» **Your task**
Every entry below needs to be printed again exactly, with its pictures left out.

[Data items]
* * * * *

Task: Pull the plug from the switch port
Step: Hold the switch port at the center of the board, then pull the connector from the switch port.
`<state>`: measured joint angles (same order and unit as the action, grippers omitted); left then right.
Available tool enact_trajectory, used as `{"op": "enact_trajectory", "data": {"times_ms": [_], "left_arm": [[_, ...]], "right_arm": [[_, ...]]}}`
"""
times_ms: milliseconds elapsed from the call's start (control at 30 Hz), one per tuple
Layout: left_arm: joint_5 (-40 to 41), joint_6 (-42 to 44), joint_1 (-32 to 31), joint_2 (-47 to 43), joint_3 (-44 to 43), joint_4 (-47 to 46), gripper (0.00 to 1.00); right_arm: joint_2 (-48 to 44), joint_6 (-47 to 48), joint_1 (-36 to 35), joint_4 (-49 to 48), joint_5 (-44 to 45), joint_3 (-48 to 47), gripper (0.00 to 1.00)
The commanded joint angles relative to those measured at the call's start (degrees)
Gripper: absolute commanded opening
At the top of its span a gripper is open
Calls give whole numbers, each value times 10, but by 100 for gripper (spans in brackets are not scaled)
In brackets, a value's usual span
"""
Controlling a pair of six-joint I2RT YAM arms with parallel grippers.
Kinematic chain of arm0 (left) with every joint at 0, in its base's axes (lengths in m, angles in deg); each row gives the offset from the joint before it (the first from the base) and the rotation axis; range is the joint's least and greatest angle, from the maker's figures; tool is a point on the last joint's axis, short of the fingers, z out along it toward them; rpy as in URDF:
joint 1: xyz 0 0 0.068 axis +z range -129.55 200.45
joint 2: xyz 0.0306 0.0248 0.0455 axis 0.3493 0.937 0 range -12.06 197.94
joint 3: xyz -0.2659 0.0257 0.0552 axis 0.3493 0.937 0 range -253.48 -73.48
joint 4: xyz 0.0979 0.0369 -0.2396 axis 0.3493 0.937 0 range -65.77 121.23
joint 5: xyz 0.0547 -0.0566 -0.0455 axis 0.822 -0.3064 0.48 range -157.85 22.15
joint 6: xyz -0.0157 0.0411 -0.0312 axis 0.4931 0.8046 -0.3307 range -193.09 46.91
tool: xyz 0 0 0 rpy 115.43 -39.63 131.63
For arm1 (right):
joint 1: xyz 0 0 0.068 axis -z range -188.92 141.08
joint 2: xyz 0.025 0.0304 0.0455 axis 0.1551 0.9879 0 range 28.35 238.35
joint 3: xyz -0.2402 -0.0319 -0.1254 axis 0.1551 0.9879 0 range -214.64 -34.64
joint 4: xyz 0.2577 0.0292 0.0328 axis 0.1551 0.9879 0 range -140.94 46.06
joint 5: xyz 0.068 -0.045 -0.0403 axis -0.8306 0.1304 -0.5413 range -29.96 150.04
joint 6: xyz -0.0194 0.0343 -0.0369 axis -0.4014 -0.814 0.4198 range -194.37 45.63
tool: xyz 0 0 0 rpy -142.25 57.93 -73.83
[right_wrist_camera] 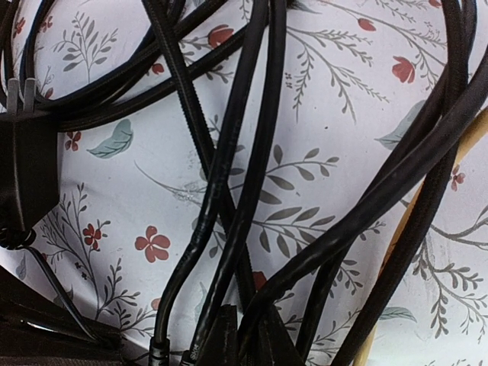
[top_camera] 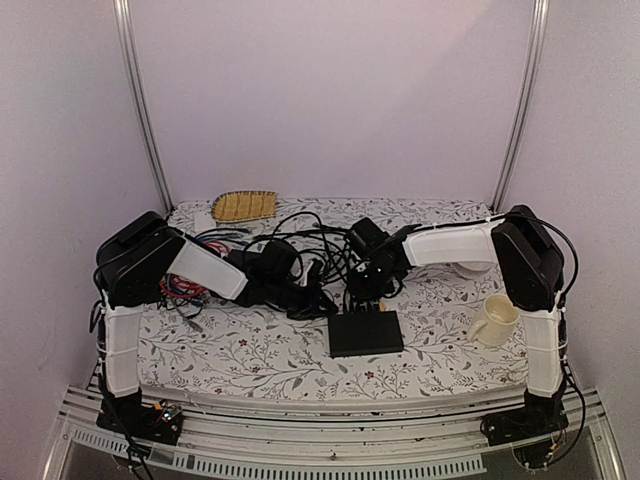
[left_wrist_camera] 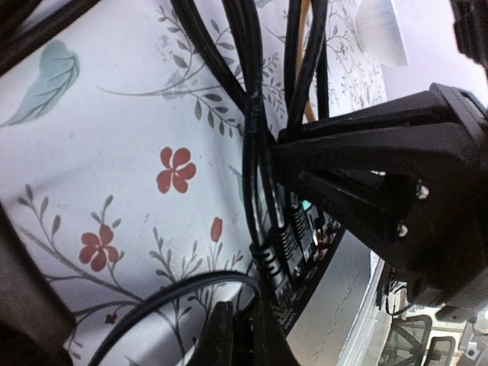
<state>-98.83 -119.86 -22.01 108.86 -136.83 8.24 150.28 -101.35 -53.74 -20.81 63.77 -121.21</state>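
Switch [top_camera: 366,335] sits front-centre with its long axis 9-to-3. The plugs [left_wrist_camera: 280,244] are on its 12 o'clock edge. My right gripper [top_camera: 372,295] is shut right over that edge, so it's the nearer arm. I can't tell if it's pinching a cable. Left gripper [top_camera: 318,305] is at the switch's 10 o'clock, jaws unclear.

You have only one bit of lettering to look at. In the left wrist view, a line of small white print runs lengthwise along the jacket of the black cable [left_wrist_camera: 252,114], above the ribbed plug [left_wrist_camera: 268,259] where that cable ends. The characters are too small and blurred for you to read. You won't find anything legible in the overhead or right wrist views either.
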Motion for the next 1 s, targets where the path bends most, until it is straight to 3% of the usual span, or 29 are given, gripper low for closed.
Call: {"op": "enact_trajectory", "data": {"times_ms": [0, 967], "left_arm": [[-14, -1, 1, 14, 19, -15, 1], [-82, -41, 38, 22, 41, -102, 0]], "right_arm": [[-2, 10, 3, 22, -4, 19, 5], [-5, 14, 0, 19, -5, 27, 3]]}}
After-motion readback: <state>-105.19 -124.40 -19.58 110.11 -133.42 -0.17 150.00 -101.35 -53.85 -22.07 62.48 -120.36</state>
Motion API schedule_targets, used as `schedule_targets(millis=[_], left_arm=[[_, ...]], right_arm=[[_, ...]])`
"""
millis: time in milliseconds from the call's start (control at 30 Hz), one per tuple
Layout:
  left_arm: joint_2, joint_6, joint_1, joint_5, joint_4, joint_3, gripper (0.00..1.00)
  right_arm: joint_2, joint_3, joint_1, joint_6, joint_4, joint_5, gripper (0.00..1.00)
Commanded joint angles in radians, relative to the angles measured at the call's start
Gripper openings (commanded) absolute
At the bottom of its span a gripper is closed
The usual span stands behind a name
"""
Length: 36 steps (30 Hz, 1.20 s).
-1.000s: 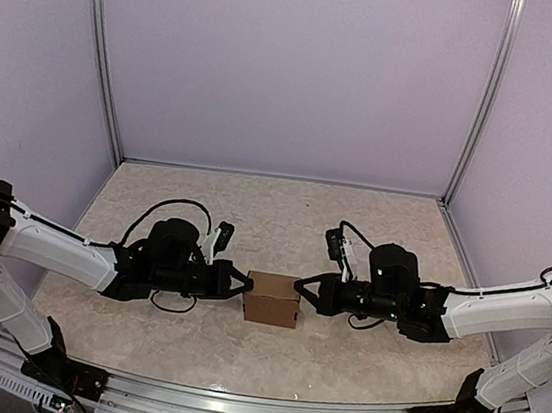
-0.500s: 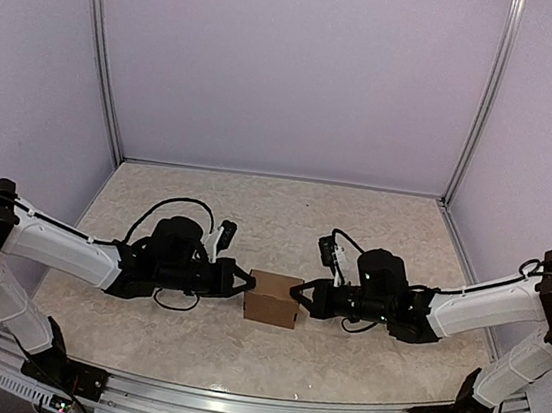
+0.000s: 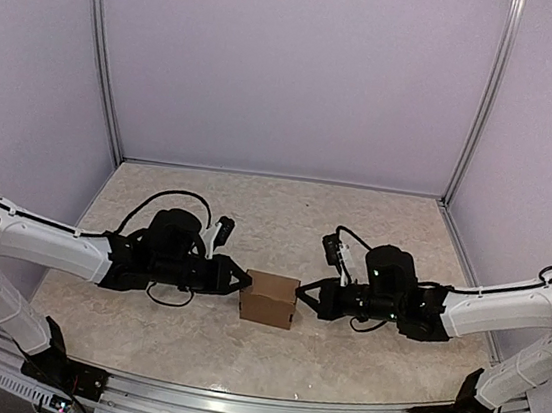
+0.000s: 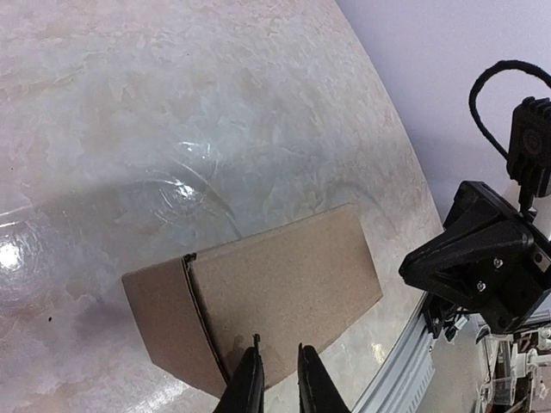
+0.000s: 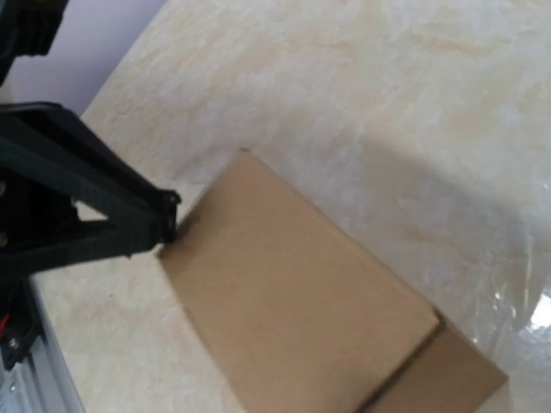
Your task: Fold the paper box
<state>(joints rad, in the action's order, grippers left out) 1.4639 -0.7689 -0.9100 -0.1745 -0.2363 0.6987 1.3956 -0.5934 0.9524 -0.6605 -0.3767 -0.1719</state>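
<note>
Since 1 second ago, the right gripper [image 3: 304, 293] has edged in toward the paper box [image 3: 267, 301] and backed off a little, while the left gripper [image 3: 244, 281] has begun to part its jaws. The box, already a closed squarish block, sits on the counter [image 3: 285, 218] directly between the 2 grippers, nudged slightly toward the left one. The left gripper's fingertips stand a narrow gap apart right at the box's near face, apparently not clamped on it. The right gripper is together, its tip just off the opposite side. With the left hold loosening, the light box could probably slide or twist on the smooth counter if the right tip presses again. A tucked flap might also spring back out.
</note>
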Motion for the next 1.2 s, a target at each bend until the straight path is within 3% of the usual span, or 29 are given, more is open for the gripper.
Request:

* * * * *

» **Exercise result**
Task: Pull the plug from the switch port
Step: Hold the switch port at the center of the board, then pull the connector from the switch port.
`<state>`: measured joint angles (same order and unit as the action, grippers omitted); left then right.
Available tool enact_trajectory, used as `{"op": "enact_trajectory", "data": {"times_ms": [_], "left_arm": [[_, ...]], "right_arm": [[_, ...]]}}`
"""
times_ms: milliseconds elapsed from the call's start (control at 30 Hz), one per tuple
Layout: left_arm: joint_5 (-40 to 41), joint_6 (-42 to 44), joint_1 (-32 to 31), joint_2 (-47 to 43), joint_3 (-44 to 43), joint_4 (-47 to 46), gripper (0.00 to 1.00); right_arm: joint_2 (-48 to 44), joint_6 (-47 to 48), joint_1 (-36 to 35), joint_4 (-49 to 48), joint_5 (-44 to 45), joint_3 (-48 to 47), gripper (0.00 to 1.00)
The commanded joint angles relative to those measured at the call's start (degrees)
Gripper: absolute commanded opening
At the top of its span a gripper is open
Calls give whole numbers, each value times 10, but by 100 for gripper (spans in brackets are not scaled)
In brackets, a value's usual span
"""
Controlling a pair of six-joint I2RT YAM arms with parallel grippers.
Kinematic chain of arm0 (left) with every joint at 0, in its base's axes (lengths in m, angles in deg); each row gives the offset from the joint before it (the first from the base) and the rotation axis; range is the joint's least and greatest angle, from the maker's figures; tool is a point on the last joint's axis, short of the fingers, z out along it toward them; rpy as in URDF:
joint 1: xyz 0 0 0.068 axis +z range -129.55 200.45
joint 2: xyz 0.0306 0.0248 0.0455 axis 0.3493 0.937 0 range -12.06 197.94
joint 3: xyz -0.2659 0.0257 0.0552 axis 0.3493 0.937 0 range -253.48 -73.48
joint 4: xyz 0.0979 0.0369 -0.2396 axis 0.3493 0.937 0 range -65.77 121.23
joint 5: xyz 0.0547 -0.0566 -0.0455 axis 0.822 -0.3064 0.48 range -157.85 22.15
joint 6: xyz -0.0157 0.0411 -0.0312 axis 0.4931 0.8046 -0.3307 range -193.09 46.91
tool: xyz 0 0 0 rpy 115.43 -39.63 131.63
For arm1 (right):
joint 1: xyz 0 0 0.068 axis -z range -188.92 141.08
joint 2: xyz 0.025 0.0304 0.0455 axis 0.1551 0.9879 0 range 28.35 238.35
joint 3: xyz -0.2402 -0.0319 -0.1254 axis 0.1551 0.9879 0 range -214.64 -34.64
joint 4: xyz 0.2577 0.0292 0.0328 axis 0.1551 0.9879 0 range -140.94 46.06
joint 5: xyz 0.068 -0.045 -0.0403 axis -0.8306 0.1304 -0.5413 range -29.96 150.04
joint 6: xyz -0.0194 0.0343 -0.0369 axis -0.4014 -0.814 0.4198 range -194.37 45.63
tool: xyz 0 0 0 rpy -142.25 57.93 -73.83
[right_wrist_camera] 
[top_camera] 
[left_wrist_camera] 
<state>-98.83 -119.86 -22.01 108.86 -136.83 8.24 150.28 -101.35 -53.74 -20.81 63.77 -121.21</state>
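Switch [top_camera: 366,335] sits front-centre with its long axis 9-to-3. The plugs [left_wrist_camera: 280,244] are on its 12 o'clock edge. My right gripper [top_camera: 372,295] is shut right over that edge, so it's the nearer arm. I can't tell if it's pinching a cable. Left gripper [top_camera: 318,305] is at the switch's 10 o'clock, jaws unclear.

You have only one bit of lettering to look at. In the left wrist view, a line of small white print runs lengthwise along the jacket of the black cable [left_wrist_camera: 252,114], above the ribbed plug [left_wrist_camera: 268,259] where that cable ends. The characters are too small and blurred for you to read. You won't find anything legible in the overhead or right wrist views either.
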Motion for the next 1 s, targets where the path bends most, until it is straight to 3% of the usual span, or 29 are given, gripper low for closed.
Call: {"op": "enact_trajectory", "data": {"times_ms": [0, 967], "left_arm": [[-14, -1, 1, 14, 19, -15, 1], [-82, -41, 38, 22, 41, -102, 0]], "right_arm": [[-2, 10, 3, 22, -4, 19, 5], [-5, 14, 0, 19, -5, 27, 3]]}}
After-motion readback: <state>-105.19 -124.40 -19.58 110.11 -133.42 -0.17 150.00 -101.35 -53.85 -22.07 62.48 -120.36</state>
Motion API schedule_targets, used as `schedule_targets(millis=[_], left_arm=[[_, ...]], right_arm=[[_, ...]])`
"""
millis: time in milliseconds from the call's start (control at 30 Hz), one per tuple
Layout:
  left_arm: joint_2, joint_6, joint_1, joint_5, joint_4, joint_3, gripper (0.00..1.00)
  right_arm: joint_2, joint_3, joint_1, joint_6, joint_4, joint_5, gripper (0.00..1.00)
Commanded joint angles in radians, relative to the angles measured at the call's start
Gripper openings (commanded) absolute
At the bottom of its span a gripper is closed
The usual span stands behind a name
"""
Length: 36 steps (30 Hz, 1.20 s).
-1.000s: 
-0.500s: 
+0.000s: 
+0.000s: 
+0.000s: 
Your task: Fold the paper box
<state>(joints rad, in the action's order, grippers left out) 1.4639 -0.7689 -0.9100 -0.1745 -0.2363 0.6987 1.3956 -0.5934 0.9524 -0.6605 -0.3767 -0.1719</state>
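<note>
Since 1 second ago, the right gripper [image 3: 304, 293] has edged in toward the paper box [image 3: 267, 301] and backed off a little, while the left gripper [image 3: 244, 281] has begun to part its jaws. The box, already a closed squarish block, sits on the counter [image 3: 285, 218] directly between the 2 grippers, nudged slightly toward the left one. The left gripper's fingertips stand a narrow gap apart right at the box's near face, apparently not clamped on it. The right gripper is together, its tip just off the opposite side. With the left hold loosening, the light box could probably slide or twist on the smooth counter if the right tip presses again. A tucked flap might also spring back out.
</note>
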Motion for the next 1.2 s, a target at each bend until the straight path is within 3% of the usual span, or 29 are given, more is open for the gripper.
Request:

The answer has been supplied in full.